As Climate Warms American West, Iconic Trout In Jeopardy

Record droughts and declining winter snowpack alters streamflow and trout habitat. Scientists use electrofishing to monitor trout populations.

In the mountain streams of the American West, the trout rules. People don't just catch this fish; they honor it. And spend lots of money pursuing it.

But some western trout may be in trouble. Rivers and streams are getting warmer and there's often less water in them. Scientists suspect a changing climate is threatening this iconic fish.

I joined two such scientists from the U.S. Geological Survey as they drove up a mountain road in Montana, in the northern Rockies, a place dense with stands of Douglas fir and aspen trees and braided with mountain streams.
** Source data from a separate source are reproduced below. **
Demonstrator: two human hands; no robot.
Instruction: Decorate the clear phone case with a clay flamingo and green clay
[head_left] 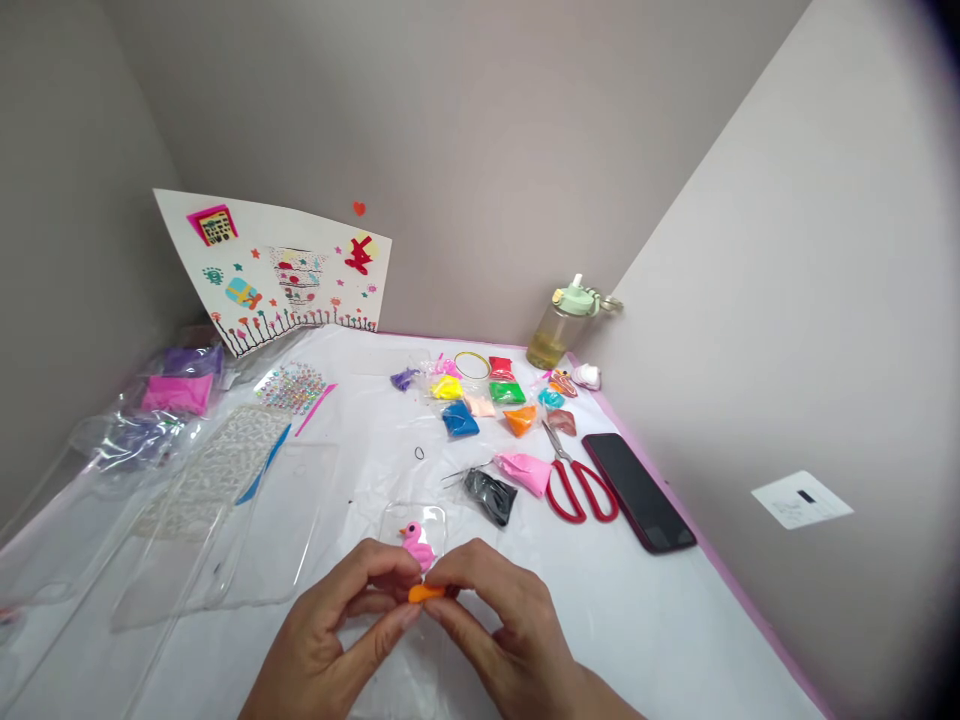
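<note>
Between the fingertips of both hands is a small piece of orange clay (426,593). My left hand (352,620) pinches its left end with thumb and fingers. From the other side, my right hand (499,615) grips the right end, which its fingers partly cover. Just beyond the fingertips lies a pink clay duck (417,541) with an orange beak and a dark eye. It rests on a small clear plastic square (394,515), whose near part the hands hide.
Bags of black clay (490,495), pink clay (526,471) and orange clay (519,420) lie ahead. Red-handled scissors (577,490) and a phone (637,490) sit right. Clear plastic sheets (281,540) and rhinestones (292,388) are left; a bottle (559,325) stands behind.
</note>
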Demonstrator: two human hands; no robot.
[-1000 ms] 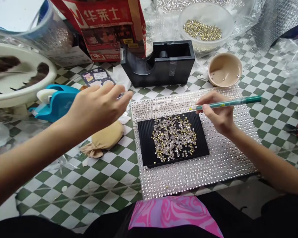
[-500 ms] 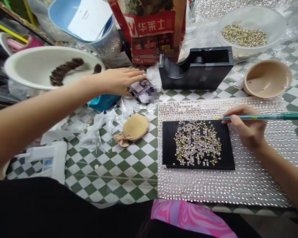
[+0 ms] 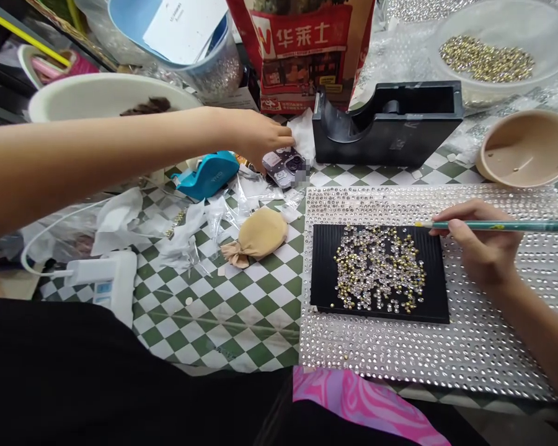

Here, wildlife is part of daily conversation. "I shot an elk maybe like three miles up that drainage," says Clint Muhlfeld as he negotiates a narrow dirt road. He and fellow fish scientist Robert Al Chokhachy trade hunting stories to pass the time as we climb higher toward a trout stream they're studying. Today it's not elk they're looking for, but native cutthroat trout.

They're studying the trout's world, which is changing radically as the climate warms. The region has seen record droughts and declining winter snowpack, which means measly stream flow after the spring melt. The water is also warmer these days in the streams.